> **Action item**:
Transcribe each record exactly as it appears.

(Source records)
—————

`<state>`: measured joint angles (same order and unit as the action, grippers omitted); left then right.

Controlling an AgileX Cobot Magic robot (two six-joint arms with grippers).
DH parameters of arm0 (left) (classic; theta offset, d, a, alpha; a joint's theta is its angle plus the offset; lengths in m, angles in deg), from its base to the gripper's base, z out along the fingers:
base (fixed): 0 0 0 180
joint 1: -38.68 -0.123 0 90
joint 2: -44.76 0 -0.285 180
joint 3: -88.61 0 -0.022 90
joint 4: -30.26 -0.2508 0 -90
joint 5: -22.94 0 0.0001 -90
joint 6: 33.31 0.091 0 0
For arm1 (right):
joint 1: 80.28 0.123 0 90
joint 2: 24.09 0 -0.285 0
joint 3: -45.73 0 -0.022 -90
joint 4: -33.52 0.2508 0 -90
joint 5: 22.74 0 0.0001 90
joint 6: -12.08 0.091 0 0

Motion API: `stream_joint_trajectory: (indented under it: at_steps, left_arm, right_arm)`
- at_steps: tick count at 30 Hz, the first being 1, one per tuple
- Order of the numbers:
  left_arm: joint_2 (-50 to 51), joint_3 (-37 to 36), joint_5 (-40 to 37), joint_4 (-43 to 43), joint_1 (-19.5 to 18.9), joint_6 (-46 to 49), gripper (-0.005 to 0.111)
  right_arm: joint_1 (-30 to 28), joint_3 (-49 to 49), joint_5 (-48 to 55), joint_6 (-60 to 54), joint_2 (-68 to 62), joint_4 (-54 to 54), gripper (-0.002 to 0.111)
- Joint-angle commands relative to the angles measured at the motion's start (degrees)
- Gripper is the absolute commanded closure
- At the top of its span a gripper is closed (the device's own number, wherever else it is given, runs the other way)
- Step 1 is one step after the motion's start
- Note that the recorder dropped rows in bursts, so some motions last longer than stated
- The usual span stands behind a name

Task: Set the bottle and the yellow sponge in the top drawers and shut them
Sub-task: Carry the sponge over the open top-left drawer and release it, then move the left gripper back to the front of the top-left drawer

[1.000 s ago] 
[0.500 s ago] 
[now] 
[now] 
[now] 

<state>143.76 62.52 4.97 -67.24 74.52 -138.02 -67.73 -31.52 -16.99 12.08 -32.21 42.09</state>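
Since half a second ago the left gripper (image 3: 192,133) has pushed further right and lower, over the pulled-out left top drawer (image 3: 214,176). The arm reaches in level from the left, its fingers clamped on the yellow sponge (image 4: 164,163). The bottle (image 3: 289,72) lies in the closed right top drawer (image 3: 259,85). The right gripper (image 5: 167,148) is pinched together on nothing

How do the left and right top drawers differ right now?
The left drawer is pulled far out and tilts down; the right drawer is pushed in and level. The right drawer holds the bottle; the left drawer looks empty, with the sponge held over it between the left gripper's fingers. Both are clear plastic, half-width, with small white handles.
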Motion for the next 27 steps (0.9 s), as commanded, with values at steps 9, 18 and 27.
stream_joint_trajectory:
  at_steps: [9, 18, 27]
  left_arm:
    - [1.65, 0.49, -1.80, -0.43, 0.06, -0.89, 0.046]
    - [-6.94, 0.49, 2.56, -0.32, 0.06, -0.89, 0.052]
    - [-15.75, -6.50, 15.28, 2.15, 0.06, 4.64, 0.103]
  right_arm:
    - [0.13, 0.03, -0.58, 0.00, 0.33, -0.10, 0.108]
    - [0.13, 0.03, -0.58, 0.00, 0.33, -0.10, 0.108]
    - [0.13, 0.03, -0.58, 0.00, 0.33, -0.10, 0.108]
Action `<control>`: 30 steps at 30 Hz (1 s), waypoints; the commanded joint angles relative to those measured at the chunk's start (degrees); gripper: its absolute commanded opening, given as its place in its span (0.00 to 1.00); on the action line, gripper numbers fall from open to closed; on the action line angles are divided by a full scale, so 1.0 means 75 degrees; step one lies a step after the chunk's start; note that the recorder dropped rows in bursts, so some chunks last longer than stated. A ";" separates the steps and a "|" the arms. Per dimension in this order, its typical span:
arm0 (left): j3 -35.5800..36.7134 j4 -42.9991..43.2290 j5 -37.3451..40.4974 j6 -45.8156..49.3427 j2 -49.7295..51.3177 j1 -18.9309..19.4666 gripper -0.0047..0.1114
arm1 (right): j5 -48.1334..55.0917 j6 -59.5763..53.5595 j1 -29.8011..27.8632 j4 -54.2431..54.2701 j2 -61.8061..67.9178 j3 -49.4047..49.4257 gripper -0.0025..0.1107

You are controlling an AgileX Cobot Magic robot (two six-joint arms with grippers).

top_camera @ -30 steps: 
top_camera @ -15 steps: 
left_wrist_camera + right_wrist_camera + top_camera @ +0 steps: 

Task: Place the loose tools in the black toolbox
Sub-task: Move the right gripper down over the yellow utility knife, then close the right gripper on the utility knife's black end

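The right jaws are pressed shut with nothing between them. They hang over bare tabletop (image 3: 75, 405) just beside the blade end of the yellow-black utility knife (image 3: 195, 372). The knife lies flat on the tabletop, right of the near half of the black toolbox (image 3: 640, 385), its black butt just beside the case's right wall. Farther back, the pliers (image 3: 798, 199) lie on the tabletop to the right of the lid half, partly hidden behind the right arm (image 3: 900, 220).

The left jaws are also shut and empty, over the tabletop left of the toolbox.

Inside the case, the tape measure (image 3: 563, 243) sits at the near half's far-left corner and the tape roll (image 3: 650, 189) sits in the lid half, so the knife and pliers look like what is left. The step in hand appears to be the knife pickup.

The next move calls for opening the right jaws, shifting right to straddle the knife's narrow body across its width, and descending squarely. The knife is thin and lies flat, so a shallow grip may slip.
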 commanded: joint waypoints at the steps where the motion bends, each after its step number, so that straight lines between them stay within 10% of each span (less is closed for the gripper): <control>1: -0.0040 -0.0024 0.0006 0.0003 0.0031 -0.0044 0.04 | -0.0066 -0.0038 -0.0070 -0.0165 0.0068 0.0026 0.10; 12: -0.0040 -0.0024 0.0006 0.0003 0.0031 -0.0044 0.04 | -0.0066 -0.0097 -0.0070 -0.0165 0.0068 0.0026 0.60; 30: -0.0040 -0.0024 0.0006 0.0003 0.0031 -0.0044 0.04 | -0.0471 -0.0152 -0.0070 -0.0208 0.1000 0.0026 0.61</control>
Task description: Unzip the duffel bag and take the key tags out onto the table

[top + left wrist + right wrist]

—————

> **Finished task**:
`<state>`: measured joint angles (same order and unit as the action, grippers omitted); left then right.

Controlling an AgileX Cobot Magic robot (two six-joint arms with grippers).
DH parameters of arm0 (left) (classic; theta offset, d, a, alpha; a joint's theta is its angle plus the offset; lengths in m, angles in deg), from its base to the gripper's base, z out along the fingers:
base (fixed): 0 0 0 180
joint 1: -38.68 -0.123 0 90
joint 2: -44.76 0 -0.285 180
joint 3: -88.61 0 -0.022 90
joint 4: -30.26 -0.2508 0 -90
joint 5: -22.94 0 0.0001 -90
joint 6: 33.31 0.091 0 0
For arm1 (right):
joint 1: 80.28 0.123 0 90
joint 2: 24.09 0 -0.285 0
joint 3: -45.73 0 -0.022 -90
joint 4: -33.52 0.2508 0 -90
joint 5: 22.74 0 0.0001 90
joint 6: -12.08 0.091 0 0

Motion API: `stream_joint_trajectory: (indented under it: at_steps, left_arm, right_arm)`
- at_steps: tick count at 30 Hz, the first being 1, one per tuple
- Order of the numbers:
  left_arm: joint_2 (-50 to 51), joint_3 (-37 to 36), joint_5 (-40 to 37), joint_4 (-43 to 43), joint_1 (-19.5 to 18.9), joint_6 (-46 to 49), gripper (-0.005 to 0.111)
  right_arm: joint_1 (-30 to 28), joint_3 (-49 to 49), joint_5 (-48 to 55), joint_6 (-60 to 54), joint_2 (-68 to 62), joint_4 (-54 to 54), gripper (-0.002 to 0.111)
- Joint-angle commands relative to the angles measured at the motion's start (degrees)
- Gripper is the absolute commanded closure
- At the top of its span a gripper is closed (the device's own number, wherever else it is given, runs the other way)
- Step 1 is one step after the motion's start
- Note that the recorder dropped rows in bursts, so some motions last longer than stated
- The usual span stands behind a name

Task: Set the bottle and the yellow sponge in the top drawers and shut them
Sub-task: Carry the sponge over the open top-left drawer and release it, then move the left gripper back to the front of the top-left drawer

[1.000 s ago] 
[0.500 s ago] 
[now] 
[now] 
[now] 

<state>143.76 62.52 4.97 -67.24 74.52 -138.02 -67.73 -31.52 -16.99 12.08 -32.21 42.09</state>
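Since half a second ago the left gripper (image 3: 192,133) has pushed further right and lower, over the pulled-out left top drawer (image 3: 214,176). The arm reaches in level from the left, its fingers clamped on the yellow sponge (image 4: 164,163). The bottle (image 3: 289,72) lies in the closed right top drawer (image 3: 259,85). The right gripper (image 5: 167,148) is pinched together on nothing

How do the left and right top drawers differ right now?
The left drawer is pulled far out and tilts down; the right drawer is pushed in and level. The right drawer holds the bottle; the left drawer looks empty, with the sponge held over it between the left gripper's fingers. Both are clear plastic, half-width, with small white handles.
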Motion for the next 27 steps (0.9 s), as commanded, with values at steps 9, 18 and 27.
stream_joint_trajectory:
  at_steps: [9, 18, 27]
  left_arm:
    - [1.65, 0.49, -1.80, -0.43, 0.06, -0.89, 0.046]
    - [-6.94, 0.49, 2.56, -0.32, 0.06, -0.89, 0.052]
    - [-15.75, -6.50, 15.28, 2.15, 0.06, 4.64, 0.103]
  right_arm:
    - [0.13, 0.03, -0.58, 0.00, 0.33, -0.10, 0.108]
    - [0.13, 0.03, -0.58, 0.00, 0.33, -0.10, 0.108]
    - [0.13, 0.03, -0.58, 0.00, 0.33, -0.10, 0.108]
Action `<control>`: 30 steps at 30 Hz (1 s), waypoints; the commanded joint angles relative to those measured at the chunk's start (degrees); gripper: its absolute commanded opening, given as its place in its span (0.00 to 1.00); on the action line, gripper numbers fall from open to closed; on the action line angles are divided by a full scale, so 1.0 means 75 degrees; step one lies a step after the chunk's start; note that the recorder dropped rows in bursts, so some chunks last longer than stated. A ";" separates the steps and a "|" the arms. Per dimension in this order, its typical span:
arm0 (left): j3 -35.5800..36.7134 j4 -42.9991..43.2290 j5 -37.3451..40.4974 j6 -45.8156..49.3427 j2 -49.7295..51.3177 j1 -18.9309..19.4666 gripper -0.0047..0.1114
arm1 (right): j5 -48.1334..55.0917 j6 -59.5763..53.5595 j1 -29.8011..27.8632 j4 -54.2431..54.2701 j2 -61.8061..67.9178 j3 -49.4047..49.4257 gripper -0.0025..0.1107

You are controlling an AgileX Cobot Magic robot (two six-joint arms with grippers).

top_camera @ -30 steps: 
top_camera @ -15 steps: 
left_wrist_camera + right_wrist_camera + top_camera @ +0 steps: 

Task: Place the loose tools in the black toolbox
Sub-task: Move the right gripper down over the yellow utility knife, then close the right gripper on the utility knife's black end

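The right jaws are pressed shut with nothing between them. They hang over bare tabletop (image 3: 75, 405) just beside the blade end of the yellow-black utility knife (image 3: 195, 372). The knife lies flat on the tabletop, right of the near half of the black toolbox (image 3: 640, 385), its black butt just beside the case's right wall. Farther back, the pliers (image 3: 798, 199) lie on the tabletop to the right of the lid half, partly hidden behind the right arm (image 3: 900, 220).

The left jaws are also shut and empty, over the tabletop left of the toolbox.

Inside the case, the tape measure (image 3: 563, 243) sits at the near half's far-left corner and the tape roll (image 3: 650, 189) sits in the lid half, so the knife and pliers look like what is left. The step in hand appears to be the knife pickup.

The next move calls for opening the right jaws, shifting right to straddle the knife's narrow body across its width, and descending squarely. The knife is thin and lies flat, so a shallow grip may slip.
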 commanded: joint waypoints at the steps where the motion bends, each after its step number, so that straight lines between them stay within 10% of each span (less is closed for the gripper): <control>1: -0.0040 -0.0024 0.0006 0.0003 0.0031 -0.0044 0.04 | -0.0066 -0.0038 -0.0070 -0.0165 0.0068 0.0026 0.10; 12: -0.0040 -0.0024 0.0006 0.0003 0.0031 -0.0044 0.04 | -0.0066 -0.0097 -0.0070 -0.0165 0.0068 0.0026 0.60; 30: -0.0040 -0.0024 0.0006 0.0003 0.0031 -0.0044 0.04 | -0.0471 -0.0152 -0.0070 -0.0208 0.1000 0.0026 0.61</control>
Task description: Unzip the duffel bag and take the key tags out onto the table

[top + left wrist + right wrist]

This brings the exercise to completion.